Course coordinator: Prof. Aggelos Pikrakis

Second Semester:

ECTS: 6
Course Description:
Companies and organizations around the world are today, much more than ever before, recognizing the value of security in software. Furthermore, vendors heavily invest in security processes that will enable them to produce software that will meet high security standards. This course describes the fundamental principles behind software security and explains the value of secure software in dependable ICT infrastructures. It also describes in detail the basic types of software vulnerabilities and shows how these can be rated and managed according to their respective risk.
Through lectures, assignments and workshops students will find out how to identify security bugs both in software for which the source code has been made available (code review) but also in software where source code is not available (black box review). The vulnerabilities studied throughout this course come from a wide area of applications including: operating system software, embedded systems software, Internet services, desktop software, web applications and mobile applications.

Scope of the course: The primary goal of this course is the development of the following skills: the application of security best practices to software under development, the identification of security issues in open source and closed source software, the demonstration of a vulnerability, the rating of a vulnerability and the management of vulnerabilities throughout the design, implementation and maintenance phases of software projects. Students will also be introduced to state-of-the-art methods for the identification of vulnerabilities and recent techniques for the proactive mitigation of risks.

Labs: Various tools for static and dynamic code analysis (like nm, file, objdump, strace, ltrace), debugging tools (gdb), protocol fuzzing (peach), file fuzzing (jonggfuzz) and web app security (bwapp).

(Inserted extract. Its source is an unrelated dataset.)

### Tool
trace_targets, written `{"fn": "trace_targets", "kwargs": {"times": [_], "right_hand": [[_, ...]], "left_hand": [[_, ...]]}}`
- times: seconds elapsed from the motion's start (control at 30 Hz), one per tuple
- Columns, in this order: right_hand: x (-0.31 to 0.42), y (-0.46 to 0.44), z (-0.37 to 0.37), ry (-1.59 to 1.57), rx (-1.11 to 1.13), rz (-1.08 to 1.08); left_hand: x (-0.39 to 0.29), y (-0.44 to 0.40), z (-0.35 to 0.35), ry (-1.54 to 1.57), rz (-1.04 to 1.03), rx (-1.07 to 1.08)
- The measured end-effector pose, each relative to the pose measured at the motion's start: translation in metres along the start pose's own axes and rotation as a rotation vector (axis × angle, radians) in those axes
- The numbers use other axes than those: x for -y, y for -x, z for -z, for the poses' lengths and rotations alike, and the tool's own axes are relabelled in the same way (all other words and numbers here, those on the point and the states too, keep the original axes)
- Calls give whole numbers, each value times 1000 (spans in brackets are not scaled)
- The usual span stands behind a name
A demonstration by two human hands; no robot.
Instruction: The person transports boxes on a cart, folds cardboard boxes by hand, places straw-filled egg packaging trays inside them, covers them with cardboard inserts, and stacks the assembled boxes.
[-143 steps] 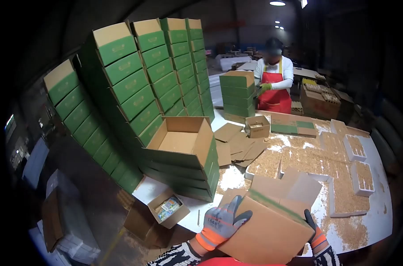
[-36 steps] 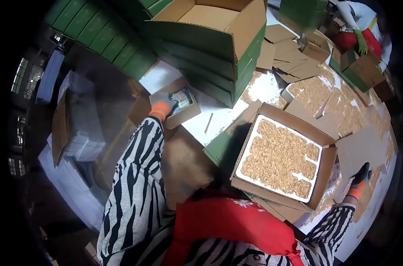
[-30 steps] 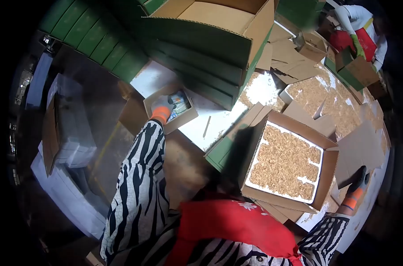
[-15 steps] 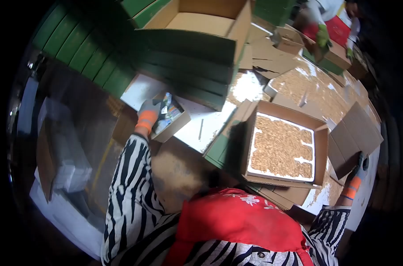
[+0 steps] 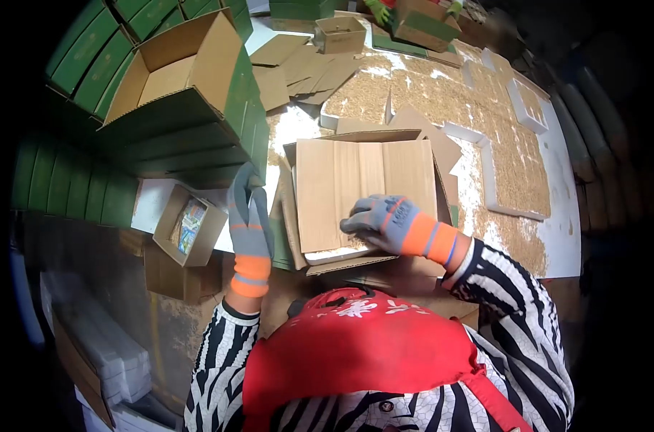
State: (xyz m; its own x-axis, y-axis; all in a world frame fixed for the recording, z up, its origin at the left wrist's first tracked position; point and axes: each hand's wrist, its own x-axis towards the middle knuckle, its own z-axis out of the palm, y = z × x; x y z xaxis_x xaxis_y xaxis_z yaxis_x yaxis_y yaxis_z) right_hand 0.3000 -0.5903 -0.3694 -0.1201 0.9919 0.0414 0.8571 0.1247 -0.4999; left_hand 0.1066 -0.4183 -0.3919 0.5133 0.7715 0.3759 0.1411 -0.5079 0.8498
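A creased cardboard sheet (image 5: 352, 180) lies in an open carton (image 5: 440, 189), over a white tray (image 5: 334, 254) whose front edge shows with some shavings. My right hand (image 5: 391, 223), in a grey and orange glove, has its fingers curled on the sheet near its front edge. My left hand (image 5: 250, 209), gloved alike, is raised left of the carton, fingers drawn together; what they hold, if anything, I cannot make out. Left of it, a small box (image 5: 215, 229) contains colourful packets (image 5: 191, 223).
Green cartons (image 5: 251, 119) are stacked at the left, the top one open. Flattened cardboard (image 5: 316, 70) lies behind the carton. Shavings and white trays (image 5: 517, 209) cover the right side of the table (image 5: 563, 237). A co-worker's gloved hands (image 5: 379, 11) are at a box (image 5: 424, 25).
My left hand has left the small box and moved right, beside the carton. My right hand has come from the right onto the cardboard sheet, which now covers the shavings. The view has shifted.
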Motion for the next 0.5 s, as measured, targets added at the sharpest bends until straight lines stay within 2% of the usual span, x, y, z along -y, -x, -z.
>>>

Course Coordinator: Prof. Panayiotis Kotzanikolaou

ECTS: 6
Course Description:
Introduction to Hardware Security. Secure embedded systems. Fault injection attacks – voltage and clock glitches. Side channel analysis attacks – power and electromagnetic analysis. Hardware attack countermeasures – fault injection: hardware and time redundancy, error detection codes – side channel analysis: hiding and masking based. Physically unclonable functions (PUF). Hardware trojans.

Labs: Labs on Fault Injection attacks and Side Channel Analysis attacks. Evaluation of secure embedded systems implementations. Countermeasure design.

Course Coordinator: Dr. Athanasios Papadimitriou

ECTS: 6
Course Description:
Hardware fault-tolerance. Redundancy techniques (duplex systems; triple modular redundancy). Information redundancy (error detection and correction codes). Radiation effects in embedded systems (SEEs, SEUs, SEFIs). Fault-tolerance methodologies for embedded microprocessors (Software-Implemented hardware Fault Tolerance, memories ECCs, core lockstep, checkpointing, watchdog timers) and SRAM FPGAs (TMR, scrubbing). Fault injection techniques (simulation-based, FPGA-based) for reliability analysis.

Labs: Lab courses in the design of fault mitigation techniques for SRAM FGPAs. Use of commercial design tools (Vivado, Synplify), open-source fault injection platforms and FPGA development boards (Zybo boards).
Project: Design of a fault-tolerant SRAM FPGA system and reliability evaluation using fault injection.